Âge : 64 ans Maire depuis : 1998 Municipalité : Bouchette Population : 727 habitants

Votre premier dossier chaud

Rétablir la paix sociale. J’ai en effet été élu dans un contexte de tension sociale au sein de la ville au regard de l’installation d’un mégadépotoir. La population y était presque unanimement opposée.

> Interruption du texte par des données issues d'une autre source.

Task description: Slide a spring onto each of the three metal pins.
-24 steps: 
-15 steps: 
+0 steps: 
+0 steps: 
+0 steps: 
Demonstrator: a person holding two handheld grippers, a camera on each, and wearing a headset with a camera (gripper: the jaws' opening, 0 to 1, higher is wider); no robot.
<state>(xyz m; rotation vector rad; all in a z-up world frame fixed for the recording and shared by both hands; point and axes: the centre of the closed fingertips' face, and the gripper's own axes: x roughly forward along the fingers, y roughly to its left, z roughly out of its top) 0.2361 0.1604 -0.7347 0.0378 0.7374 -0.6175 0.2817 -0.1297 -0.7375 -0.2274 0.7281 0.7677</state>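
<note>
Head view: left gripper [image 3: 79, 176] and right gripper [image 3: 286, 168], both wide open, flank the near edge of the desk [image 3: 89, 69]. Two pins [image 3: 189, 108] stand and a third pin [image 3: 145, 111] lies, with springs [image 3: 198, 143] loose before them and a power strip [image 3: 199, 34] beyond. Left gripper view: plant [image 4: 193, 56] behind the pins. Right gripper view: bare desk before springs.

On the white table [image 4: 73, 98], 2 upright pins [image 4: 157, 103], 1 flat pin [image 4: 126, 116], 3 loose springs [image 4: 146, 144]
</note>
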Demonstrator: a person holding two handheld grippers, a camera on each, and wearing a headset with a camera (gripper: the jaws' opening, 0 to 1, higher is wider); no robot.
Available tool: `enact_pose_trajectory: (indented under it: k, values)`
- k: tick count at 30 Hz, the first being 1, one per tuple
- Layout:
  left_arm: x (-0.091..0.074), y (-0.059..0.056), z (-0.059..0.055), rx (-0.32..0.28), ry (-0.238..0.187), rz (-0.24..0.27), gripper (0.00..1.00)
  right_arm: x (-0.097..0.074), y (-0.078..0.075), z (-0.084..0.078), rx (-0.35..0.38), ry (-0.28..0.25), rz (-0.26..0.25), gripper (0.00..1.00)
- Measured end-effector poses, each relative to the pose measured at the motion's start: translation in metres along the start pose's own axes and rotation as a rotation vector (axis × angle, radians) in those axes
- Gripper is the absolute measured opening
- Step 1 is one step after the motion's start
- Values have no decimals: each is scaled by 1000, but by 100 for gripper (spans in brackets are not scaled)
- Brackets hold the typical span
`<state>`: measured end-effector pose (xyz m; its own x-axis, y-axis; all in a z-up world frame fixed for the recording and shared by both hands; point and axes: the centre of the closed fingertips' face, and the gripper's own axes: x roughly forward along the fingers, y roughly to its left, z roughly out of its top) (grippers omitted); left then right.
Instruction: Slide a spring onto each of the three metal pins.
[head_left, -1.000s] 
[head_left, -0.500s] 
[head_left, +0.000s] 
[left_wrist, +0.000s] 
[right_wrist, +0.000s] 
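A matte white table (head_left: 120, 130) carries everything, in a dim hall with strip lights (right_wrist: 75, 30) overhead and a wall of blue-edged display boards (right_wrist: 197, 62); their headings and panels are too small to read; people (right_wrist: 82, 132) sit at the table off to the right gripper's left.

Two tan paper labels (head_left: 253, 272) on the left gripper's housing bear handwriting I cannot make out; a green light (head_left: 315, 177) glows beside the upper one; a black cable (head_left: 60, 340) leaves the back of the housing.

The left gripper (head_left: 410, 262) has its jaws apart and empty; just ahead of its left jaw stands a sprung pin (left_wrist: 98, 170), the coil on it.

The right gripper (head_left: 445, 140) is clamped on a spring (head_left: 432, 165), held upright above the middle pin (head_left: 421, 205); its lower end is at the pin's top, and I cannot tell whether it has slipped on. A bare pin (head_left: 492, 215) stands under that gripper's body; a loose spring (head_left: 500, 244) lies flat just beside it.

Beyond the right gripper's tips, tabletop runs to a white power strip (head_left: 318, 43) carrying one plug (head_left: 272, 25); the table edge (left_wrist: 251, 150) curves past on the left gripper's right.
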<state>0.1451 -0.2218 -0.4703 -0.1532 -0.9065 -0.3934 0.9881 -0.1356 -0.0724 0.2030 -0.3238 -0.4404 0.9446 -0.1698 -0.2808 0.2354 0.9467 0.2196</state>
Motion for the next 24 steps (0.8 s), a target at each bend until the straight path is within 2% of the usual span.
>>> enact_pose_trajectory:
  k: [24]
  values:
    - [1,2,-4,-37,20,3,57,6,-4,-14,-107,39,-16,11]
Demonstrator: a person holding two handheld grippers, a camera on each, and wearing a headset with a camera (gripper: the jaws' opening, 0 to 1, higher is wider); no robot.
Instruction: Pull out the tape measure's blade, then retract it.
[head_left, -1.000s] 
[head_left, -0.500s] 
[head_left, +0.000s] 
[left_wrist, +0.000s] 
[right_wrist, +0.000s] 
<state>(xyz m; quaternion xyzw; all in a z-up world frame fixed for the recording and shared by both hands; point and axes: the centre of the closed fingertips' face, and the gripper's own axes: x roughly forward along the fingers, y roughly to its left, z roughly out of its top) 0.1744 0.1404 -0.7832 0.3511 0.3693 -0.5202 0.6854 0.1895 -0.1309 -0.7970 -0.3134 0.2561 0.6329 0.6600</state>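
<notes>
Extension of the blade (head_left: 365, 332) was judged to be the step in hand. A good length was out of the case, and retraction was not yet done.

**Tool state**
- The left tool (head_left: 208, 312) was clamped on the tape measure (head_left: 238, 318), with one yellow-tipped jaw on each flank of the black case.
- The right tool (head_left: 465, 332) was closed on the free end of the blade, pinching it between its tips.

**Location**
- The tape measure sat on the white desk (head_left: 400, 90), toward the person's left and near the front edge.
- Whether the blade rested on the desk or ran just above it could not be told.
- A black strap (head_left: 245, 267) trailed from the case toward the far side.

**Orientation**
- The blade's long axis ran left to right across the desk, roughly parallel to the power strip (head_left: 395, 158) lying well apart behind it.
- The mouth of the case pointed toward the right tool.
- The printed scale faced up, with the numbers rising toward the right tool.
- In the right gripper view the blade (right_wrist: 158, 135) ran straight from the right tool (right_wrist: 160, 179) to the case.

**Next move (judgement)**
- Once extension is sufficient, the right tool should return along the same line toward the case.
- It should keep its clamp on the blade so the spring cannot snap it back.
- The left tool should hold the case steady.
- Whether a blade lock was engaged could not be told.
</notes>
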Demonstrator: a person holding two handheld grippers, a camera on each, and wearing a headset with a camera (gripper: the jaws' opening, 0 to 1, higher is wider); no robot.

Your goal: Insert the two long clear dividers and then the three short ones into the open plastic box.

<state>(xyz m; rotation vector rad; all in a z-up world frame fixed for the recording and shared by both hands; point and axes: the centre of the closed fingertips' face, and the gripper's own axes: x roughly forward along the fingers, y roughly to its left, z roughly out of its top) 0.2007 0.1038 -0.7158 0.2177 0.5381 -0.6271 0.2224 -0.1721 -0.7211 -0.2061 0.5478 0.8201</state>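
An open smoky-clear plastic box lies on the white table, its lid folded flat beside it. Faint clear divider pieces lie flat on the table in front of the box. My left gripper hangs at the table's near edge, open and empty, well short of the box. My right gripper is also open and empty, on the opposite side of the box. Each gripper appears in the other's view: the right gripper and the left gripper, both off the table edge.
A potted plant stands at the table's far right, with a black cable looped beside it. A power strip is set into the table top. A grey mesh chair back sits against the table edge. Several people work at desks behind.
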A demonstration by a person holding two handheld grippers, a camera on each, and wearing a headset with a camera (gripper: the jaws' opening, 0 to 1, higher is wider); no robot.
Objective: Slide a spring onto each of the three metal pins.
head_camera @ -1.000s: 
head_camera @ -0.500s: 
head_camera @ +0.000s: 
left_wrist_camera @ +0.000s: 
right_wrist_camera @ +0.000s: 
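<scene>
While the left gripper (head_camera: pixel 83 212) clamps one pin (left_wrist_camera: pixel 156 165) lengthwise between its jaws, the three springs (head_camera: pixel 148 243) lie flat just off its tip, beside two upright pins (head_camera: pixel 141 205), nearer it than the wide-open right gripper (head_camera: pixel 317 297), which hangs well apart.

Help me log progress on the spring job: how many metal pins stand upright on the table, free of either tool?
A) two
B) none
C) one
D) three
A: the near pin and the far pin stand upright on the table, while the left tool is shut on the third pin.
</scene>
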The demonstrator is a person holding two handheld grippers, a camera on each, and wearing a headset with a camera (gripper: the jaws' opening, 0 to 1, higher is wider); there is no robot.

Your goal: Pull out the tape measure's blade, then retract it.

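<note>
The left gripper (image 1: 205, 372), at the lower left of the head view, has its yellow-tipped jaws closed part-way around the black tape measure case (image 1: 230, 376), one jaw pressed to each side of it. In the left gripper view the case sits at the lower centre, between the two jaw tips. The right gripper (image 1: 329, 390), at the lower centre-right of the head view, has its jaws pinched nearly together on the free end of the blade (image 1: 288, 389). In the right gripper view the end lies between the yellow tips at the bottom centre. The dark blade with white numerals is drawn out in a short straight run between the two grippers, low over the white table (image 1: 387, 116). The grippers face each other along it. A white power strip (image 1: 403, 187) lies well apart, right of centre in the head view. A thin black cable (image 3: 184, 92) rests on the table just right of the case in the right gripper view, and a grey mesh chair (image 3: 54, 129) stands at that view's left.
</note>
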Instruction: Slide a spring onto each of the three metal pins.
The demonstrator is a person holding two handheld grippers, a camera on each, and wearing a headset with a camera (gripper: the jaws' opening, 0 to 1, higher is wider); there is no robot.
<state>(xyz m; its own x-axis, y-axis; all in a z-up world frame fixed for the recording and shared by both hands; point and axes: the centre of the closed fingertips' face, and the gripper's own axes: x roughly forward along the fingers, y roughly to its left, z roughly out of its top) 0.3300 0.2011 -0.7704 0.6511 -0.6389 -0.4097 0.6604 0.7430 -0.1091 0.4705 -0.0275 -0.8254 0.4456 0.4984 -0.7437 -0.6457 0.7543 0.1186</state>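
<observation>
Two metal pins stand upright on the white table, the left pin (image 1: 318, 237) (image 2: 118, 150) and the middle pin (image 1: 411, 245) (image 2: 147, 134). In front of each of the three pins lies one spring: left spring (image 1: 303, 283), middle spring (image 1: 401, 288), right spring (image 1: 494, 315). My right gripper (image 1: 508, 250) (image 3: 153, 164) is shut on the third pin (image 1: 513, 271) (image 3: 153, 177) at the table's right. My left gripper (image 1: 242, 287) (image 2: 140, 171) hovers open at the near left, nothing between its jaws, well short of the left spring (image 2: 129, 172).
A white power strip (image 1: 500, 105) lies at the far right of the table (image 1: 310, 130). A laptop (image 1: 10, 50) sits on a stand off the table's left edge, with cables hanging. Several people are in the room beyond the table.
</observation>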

J’ai été élu avec mon équipe pour contrer ce projet et j’ai donc négocié avec l’entrepreneur privé pour annuler l’accord, ce qui a été fait.

La réalisation dont vous êtes le plus fier

Je suis fier du rétablissement d’un bon climat social. Concrètement, la construction d’une caserne de pompiers a été une très bonne chose. Je suis également heureux d’avoir réussi à établir de bonnes relations avec les associations de riverains afin qu’on collabore à préserver la qualité des eaux des lacs. Nous avons aussi procédé à la construction d’une usine de traitement des boues de fosses septiques, en service depuis cinq ans. 

Ce qui a le plus changé entre le début et la fin de votre mandat

Les gens ont à nouveau envie de participer aux activités de la ville. Nous avons récemment fêté le centième anniversaire de l’église de Bouchette, ainsi que le cent-cinquantième du canton, et les gens étaient contents de se rencontrer. Ils se sont tous impliqués. C’est quelque chose que nos voisins ont remarqué et qu’ils nous envient. 

Le secret de la longévité d’un maire

Pour être heureux dans cette fonction, il faut agir avec transparence et accueillir les suggestions des membres du conseil et des contribuables. Quand on voit ce qui se passe à Montréal, je me dis que je serais très malheureux d’être dans les souliers du maire Tremblay, même si ce n’est pas de sa faute… Il faut mettre tout sur la table et faire participer les citoyens. Il faut aussi accepter que d’autres personnes aient des idées différentes, et peut-être les prendre en considération. 

Le principal défi de votre successeur 

Le projet auquel nous travaillons depuis quelques années et qui est toujours d’actualité est la réfection de nos rues. C’est toutefois un défi trop gros pour que notre ville le relève toute seule. Alors, nous essayons de nous associer avec les autres municipalités pour en faire un dossier intermunicipal, afin que le ministère des Transports le prenne à sa charge. Ce dossier est au cœur de la présente campagne électorale.